Where the trade-off comes from

Token generation is bound by memory bandwidth: every decode step must stream the model weights from memory. Batching lets the hardware load weights once and advance many requests together, so total tokens per second rises steeply with batch size. But all requests in the batch share the same bandwidth, so each user's tokens arrive more slowly. Databricks measured it concretely on an A100: batch size 64 delivered 14x the throughput at 4x the per-request latency.

The trade-off has a hard edge: once batches grow large enough that decode becomes compute-bound, throughput stops improving while latency keeps degrading - in Databricks' words, every doubling of batch size beyond that point just increases latency. Research systems like Sarathi-Serve (OSDI 2024) exist specifically to manage this curve, because naive scheduling lets one user's prefill stall every other user's generation.

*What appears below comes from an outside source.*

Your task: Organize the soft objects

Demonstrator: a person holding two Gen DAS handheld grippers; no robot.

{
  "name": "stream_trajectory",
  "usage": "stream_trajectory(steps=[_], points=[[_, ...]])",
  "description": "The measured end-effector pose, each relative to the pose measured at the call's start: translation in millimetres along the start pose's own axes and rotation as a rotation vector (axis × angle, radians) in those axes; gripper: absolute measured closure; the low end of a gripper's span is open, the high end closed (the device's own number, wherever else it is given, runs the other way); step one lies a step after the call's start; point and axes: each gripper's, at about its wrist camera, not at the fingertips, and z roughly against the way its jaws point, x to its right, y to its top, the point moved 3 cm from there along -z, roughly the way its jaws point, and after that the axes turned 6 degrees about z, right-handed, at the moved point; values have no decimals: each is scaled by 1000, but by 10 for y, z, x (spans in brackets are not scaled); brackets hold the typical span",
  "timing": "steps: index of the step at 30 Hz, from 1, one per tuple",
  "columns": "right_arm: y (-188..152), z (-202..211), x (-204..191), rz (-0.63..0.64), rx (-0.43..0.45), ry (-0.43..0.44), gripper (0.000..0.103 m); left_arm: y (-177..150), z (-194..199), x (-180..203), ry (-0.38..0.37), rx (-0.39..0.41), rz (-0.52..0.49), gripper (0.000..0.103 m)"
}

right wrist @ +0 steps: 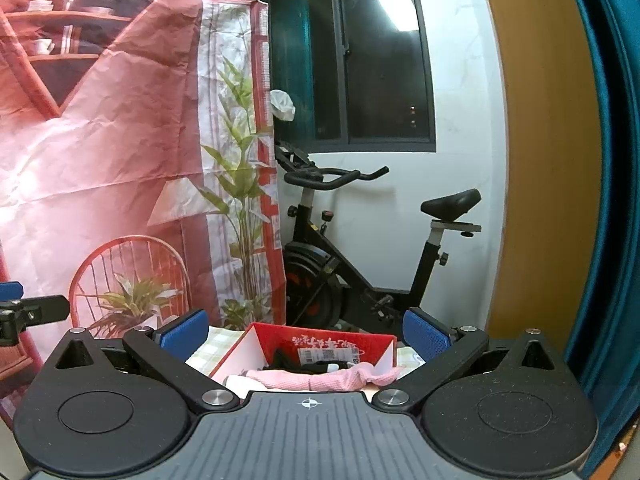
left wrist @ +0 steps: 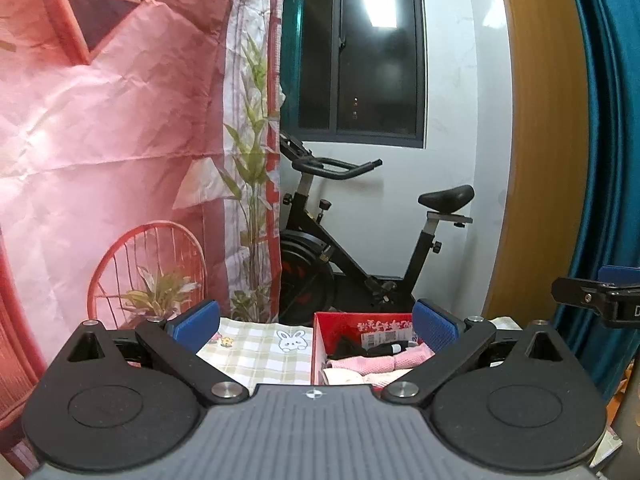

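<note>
A red cardboard box (left wrist: 362,326) stands on a checked tablecloth with a rabbit print (left wrist: 260,350). It holds pink folded cloths (left wrist: 380,362), a whitish cloth and a dark item. The box (right wrist: 320,346) shows in the right wrist view too, with a pink cloth (right wrist: 332,378) lying over its near edge. My left gripper (left wrist: 316,322) is open and empty, raised above the table near the box. My right gripper (right wrist: 306,334) is open and empty, just before the box. Each gripper's finger shows at the edge of the other's view.
A black exercise bike (left wrist: 360,248) stands by the white wall under a dark window. A pink printed backdrop (left wrist: 120,140) hangs on the left. A wooden panel (left wrist: 540,140) and a teal curtain (left wrist: 608,120) are on the right.
</note>
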Motion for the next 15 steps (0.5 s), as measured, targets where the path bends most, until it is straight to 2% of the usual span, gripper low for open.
stream_trajectory(steps=[15], points=[[23, 82, 59, 14, 4, -32, 0, 41, 74, 40, 26, 25, -7, 0]])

What this means when choosing a provider

Two providers running identical models on identical GPUs can deliver completely different experiences depending on how aggressively they batch. High utilization is good for the provider's economics; low latency is good for your users. Better scheduling (continuous batching, chunked prefill) moves the frontier outward - and different hardware changes its shape entirely: architectures that stay efficient at low batch sizes can offer high per-request speed without sacrificing as much capacity, which is the premise of the dataflow architecture behind our platform.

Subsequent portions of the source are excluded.